- Opening Delimiter -

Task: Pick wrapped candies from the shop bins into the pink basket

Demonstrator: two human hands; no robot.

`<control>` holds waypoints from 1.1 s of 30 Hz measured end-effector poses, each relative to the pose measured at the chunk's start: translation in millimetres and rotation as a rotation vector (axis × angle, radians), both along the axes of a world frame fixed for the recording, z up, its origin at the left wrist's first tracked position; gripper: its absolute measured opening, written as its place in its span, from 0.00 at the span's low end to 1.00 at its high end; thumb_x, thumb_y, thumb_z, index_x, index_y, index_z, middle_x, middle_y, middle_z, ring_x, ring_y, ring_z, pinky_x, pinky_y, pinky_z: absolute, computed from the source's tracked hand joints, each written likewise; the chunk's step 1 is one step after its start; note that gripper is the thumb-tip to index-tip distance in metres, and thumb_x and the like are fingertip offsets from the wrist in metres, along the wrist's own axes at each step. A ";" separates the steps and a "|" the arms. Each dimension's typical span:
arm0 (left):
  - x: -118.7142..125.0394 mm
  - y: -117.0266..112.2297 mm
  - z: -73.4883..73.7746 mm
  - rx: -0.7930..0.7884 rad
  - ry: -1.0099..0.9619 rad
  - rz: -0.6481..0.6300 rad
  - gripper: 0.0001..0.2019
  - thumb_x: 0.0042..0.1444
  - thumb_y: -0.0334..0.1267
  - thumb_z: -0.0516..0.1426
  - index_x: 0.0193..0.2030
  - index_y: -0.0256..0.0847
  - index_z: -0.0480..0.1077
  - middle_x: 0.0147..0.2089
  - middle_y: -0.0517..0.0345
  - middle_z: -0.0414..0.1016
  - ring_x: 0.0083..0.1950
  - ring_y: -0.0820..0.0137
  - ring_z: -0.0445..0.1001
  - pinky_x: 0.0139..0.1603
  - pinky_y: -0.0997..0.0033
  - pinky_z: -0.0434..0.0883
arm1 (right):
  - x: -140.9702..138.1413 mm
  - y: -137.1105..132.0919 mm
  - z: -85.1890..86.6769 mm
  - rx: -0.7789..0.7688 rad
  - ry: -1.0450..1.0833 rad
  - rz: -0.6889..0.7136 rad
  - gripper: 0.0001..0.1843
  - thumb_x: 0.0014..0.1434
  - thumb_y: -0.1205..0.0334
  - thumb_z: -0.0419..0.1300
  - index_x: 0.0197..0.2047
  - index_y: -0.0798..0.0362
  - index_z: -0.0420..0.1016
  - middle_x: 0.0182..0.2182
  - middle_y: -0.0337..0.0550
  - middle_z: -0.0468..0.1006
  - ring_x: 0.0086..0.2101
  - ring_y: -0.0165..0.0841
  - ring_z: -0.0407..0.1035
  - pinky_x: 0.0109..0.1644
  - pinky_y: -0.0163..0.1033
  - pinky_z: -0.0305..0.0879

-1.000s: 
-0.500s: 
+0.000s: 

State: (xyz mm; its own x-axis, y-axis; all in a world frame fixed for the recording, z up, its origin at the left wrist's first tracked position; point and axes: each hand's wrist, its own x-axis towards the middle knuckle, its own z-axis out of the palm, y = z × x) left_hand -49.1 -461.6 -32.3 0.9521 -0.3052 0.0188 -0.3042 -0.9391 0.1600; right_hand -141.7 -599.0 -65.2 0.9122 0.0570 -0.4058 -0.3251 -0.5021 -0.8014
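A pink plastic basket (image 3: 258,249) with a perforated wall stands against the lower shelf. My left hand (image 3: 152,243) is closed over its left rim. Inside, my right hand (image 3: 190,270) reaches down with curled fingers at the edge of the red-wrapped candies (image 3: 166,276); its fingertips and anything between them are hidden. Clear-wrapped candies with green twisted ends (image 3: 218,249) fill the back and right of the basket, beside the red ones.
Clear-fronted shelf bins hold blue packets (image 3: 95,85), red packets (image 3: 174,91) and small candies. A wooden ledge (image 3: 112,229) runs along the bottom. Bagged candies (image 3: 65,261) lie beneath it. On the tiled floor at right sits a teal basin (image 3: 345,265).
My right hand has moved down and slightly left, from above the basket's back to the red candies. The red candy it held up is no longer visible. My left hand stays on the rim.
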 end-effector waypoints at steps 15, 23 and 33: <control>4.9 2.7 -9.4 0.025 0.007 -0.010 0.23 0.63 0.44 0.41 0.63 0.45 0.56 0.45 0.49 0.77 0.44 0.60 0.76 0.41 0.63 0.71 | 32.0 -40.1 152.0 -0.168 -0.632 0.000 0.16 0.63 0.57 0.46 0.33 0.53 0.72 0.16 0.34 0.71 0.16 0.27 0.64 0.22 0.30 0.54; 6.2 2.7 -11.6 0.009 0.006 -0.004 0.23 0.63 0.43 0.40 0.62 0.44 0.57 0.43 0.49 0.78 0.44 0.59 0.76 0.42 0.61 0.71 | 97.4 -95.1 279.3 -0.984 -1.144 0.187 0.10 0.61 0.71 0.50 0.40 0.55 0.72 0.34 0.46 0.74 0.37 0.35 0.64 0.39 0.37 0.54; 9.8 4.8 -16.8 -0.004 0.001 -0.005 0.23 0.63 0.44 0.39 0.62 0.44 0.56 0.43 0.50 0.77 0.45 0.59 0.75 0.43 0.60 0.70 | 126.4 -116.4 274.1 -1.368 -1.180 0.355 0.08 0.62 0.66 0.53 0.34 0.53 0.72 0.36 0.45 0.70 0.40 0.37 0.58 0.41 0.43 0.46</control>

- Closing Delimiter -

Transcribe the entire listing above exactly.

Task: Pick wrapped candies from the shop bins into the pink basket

Demonstrator: two human hands; no robot.

`<control>` holds waypoints from 1.1 s of 30 Hz measured end-effector poses, each relative to the pose measured at the chunk's start: translation in millimetres and rotation as a rotation vector (axis × angle, radians), both along the axes of a world frame fixed for the recording, z up, its origin at the left wrist's first tracked position; gripper: its absolute measured opening, written as its place in its span, from 0.00 at the span's low end to 1.00 at its high end; thumb_x, thumb_y, thumb_z, index_x, index_y, index_z, middle_x, middle_y, middle_z, ring_x, ring_y, ring_z, pinky_x, pinky_y, pinky_z: absolute, computed from the source's tracked hand joints, each written likewise; the chunk's step 1 is one step after its start; note that gripper is the thumb-tip to index-tip distance in metres, and thumb_x and the like are fingertip offsets from the wrist in metres, along the wrist's own axes at each step. A ";" separates the steps and a "|" the arms. Each dimension's typical span:
arm0 (left):
  - x: -118.7142..125.0394 mm
  - y: -117.0266..112.2297 mm
  - z: -73.4883..73.7746 mm
  - rx: -0.7930..0.7884 rad
  - ry: -1.0099..0.9619 rad
  - rz: -0.6481..0.6300 rad
  - gripper: 0.0001..0.2019
  - thumb_x: 0.0042..0.1444
  - thumb_y: -0.0334..0.1267
  - thumb_z: -0.0516..0.1426
  - index_x: 0.0193..0.2030
  - index_y: -0.0256..0.0847
  - index_z: -0.0480..0.1077
  - middle_x: 0.0147..0.2089
  - middle_y: -0.0517..0.0345
  - middle_z: -0.0414..0.1016
  - ring_x: 0.0083..0.1950
  - ring_y: -0.0820..0.0137
  - ring_z: -0.0445..0.1001
  - pinky_x: 0.0139..0.1603
  - pinky_y: -0.0997..0.0033
  - pinky_z: -0.0434..0.0883
arm1 (right):
  - x: -140.9702..138.1413 mm
  - y: -137.1105..132.0919 mm
  - z: -85.1890..86.6769 mm
  - rx: -0.7789..0.7688 rad
  - ry: -1.0450..1.0833 rad
  - rz: -0.6889..0.7136 rad
  - gripper: 0.0001..0.1843
  - thumb_x: 0.0014..0.1434
  - thumb_y: -0.1205..0.0334
  - thumb_z: -0.0419..0.1300
  - index_x: 0.0197..0.2047
  - index_y: -0.0798..0.0362
  - index_z: -0.0420..0.1016
  - middle_x: 0.0182..0.2182
  - middle_y: -0.0337..0.0550
  - middle_z: -0.0468..0.1006
  - ring_x: 0.0086..0.2101
  - ring_y: -0.0165..0.0841
  - ring_z: -0.0407..0.1035
  - pinky_x: 0.0109..0.1644
  - pinky_y: -0.0163..0.1033
  - pinky_z: -0.0305..0.0879

-1.000s: 
-0.500s: 
+0.000s: 

State: (xyz mm; its own x-axis, y-axis; all in a world frame fixed for the recording, z up, its origin at the left wrist's first tracked position; point and axes: each hand's wrist, its own x-axis towards the middle knuckle, its own z-axis out of the palm, y = z × x) left_hand -49.1 -461.6 -32.3 0.9521 -0.3052 0.0188 -0.3042 -0.9391 0.1600; right_hand -141.7 -599.0 -65.2 0.9122 0.0570 -0.4058 -0.3251 -0.5021 -0.8014
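A pink plastic basket (image 3: 258,249) with a perforated wall stands against the lower shelf. My left hand (image 3: 152,243) is closed over its left rim. Inside, my right hand (image 3: 190,270) reaches down with curled fingers at the edge of the red-wrapped candies (image 3: 166,276); its fingertips and anything between them are hidden. Clear-wrapped candies with green twisted ends (image 3: 218,249) fill the back and right of the basket, beside the red ones.
Clear-fronted shelf bins hold blue packets (image 3: 95,85), red packets (image 3: 174,91) and small candies. A wooden ledge (image 3: 112,229) runs along the bottom. Bagged candies (image 3: 65,261) lie beneath it. On the tiled floor at right sits a teal basin (image 3: 345,265).
My right hand has moved down and slightly left, from above the basket's back to the red candies. The red candy it held up is no longer visible. My left hand stays on the rim.
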 end-effector waypoints at steps 15, 23 and 33: <control>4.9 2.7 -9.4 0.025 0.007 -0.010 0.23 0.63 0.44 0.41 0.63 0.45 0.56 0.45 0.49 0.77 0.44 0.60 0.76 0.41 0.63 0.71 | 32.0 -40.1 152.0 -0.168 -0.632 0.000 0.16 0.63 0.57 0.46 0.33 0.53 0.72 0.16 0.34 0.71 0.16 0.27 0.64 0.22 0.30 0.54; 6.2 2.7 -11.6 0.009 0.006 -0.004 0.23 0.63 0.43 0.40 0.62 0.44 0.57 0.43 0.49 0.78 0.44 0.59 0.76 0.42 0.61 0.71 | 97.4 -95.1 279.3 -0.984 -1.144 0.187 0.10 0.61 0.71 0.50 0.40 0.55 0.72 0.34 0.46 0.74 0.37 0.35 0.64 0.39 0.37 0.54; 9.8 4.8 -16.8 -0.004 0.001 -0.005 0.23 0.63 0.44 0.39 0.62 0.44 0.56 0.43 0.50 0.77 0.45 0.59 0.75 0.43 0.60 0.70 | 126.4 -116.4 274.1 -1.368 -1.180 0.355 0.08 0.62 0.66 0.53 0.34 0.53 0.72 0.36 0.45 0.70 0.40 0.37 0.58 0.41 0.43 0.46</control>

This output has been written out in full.